What you have to do: Each line in the records below, from the one that contains "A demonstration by" to the one that contains "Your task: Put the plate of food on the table", should be reproduced exactly, the first and last included.

Saved data entries
============

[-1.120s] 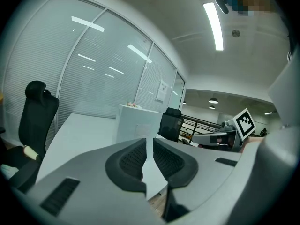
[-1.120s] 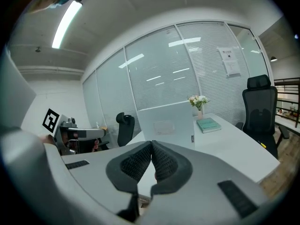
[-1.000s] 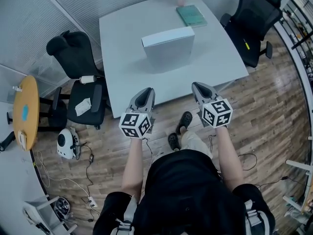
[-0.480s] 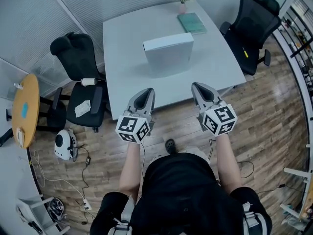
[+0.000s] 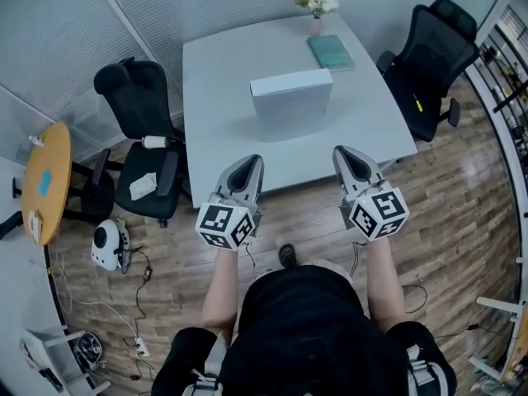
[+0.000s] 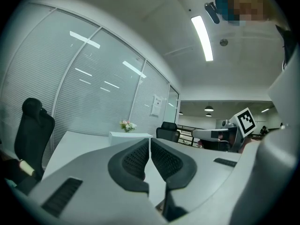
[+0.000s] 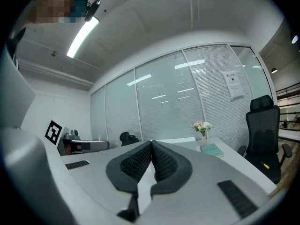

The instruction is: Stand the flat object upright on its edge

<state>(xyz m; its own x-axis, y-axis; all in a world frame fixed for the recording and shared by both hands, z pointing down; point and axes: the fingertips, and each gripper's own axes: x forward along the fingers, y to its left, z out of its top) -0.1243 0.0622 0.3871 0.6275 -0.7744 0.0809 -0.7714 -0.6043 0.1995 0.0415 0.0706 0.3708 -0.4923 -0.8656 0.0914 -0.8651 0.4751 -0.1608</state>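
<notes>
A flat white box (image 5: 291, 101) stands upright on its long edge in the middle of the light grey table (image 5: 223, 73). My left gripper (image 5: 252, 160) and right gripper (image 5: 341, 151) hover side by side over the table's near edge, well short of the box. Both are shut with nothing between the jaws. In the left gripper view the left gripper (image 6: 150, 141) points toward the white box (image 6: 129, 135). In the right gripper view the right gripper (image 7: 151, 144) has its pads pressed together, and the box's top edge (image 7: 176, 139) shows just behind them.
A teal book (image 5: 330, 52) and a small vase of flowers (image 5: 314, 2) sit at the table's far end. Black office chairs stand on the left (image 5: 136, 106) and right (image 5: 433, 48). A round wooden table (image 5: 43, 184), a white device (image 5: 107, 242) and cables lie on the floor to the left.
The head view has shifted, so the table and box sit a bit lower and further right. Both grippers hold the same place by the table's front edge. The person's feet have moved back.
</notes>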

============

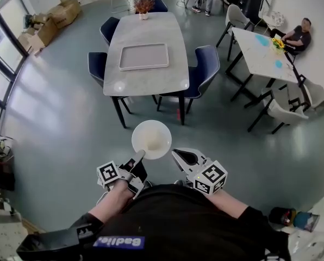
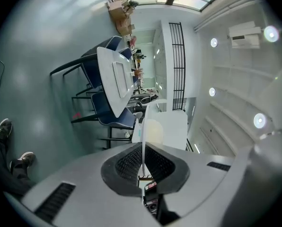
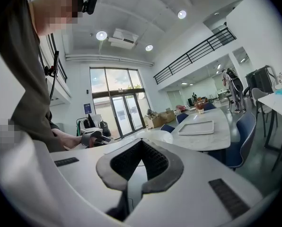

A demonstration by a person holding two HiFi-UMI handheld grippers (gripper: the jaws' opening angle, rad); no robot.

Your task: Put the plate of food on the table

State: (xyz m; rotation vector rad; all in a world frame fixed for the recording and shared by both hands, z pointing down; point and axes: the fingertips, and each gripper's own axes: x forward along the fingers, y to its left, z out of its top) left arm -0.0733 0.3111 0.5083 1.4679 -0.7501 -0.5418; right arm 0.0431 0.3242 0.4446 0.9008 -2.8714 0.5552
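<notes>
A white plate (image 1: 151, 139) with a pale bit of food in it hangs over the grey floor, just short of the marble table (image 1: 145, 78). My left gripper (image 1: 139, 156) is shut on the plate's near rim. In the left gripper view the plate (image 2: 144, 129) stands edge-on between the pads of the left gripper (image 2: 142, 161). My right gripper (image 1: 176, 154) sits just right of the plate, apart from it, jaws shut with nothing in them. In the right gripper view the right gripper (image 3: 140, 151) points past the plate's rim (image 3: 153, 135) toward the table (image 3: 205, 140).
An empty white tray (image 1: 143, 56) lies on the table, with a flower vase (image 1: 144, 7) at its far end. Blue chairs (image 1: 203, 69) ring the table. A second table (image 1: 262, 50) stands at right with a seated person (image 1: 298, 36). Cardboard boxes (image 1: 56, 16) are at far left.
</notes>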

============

Your response:
A demonstration by a person holding two HiFi-UMI handheld grippers (gripper: the jaws' opening angle, rad); no robot.

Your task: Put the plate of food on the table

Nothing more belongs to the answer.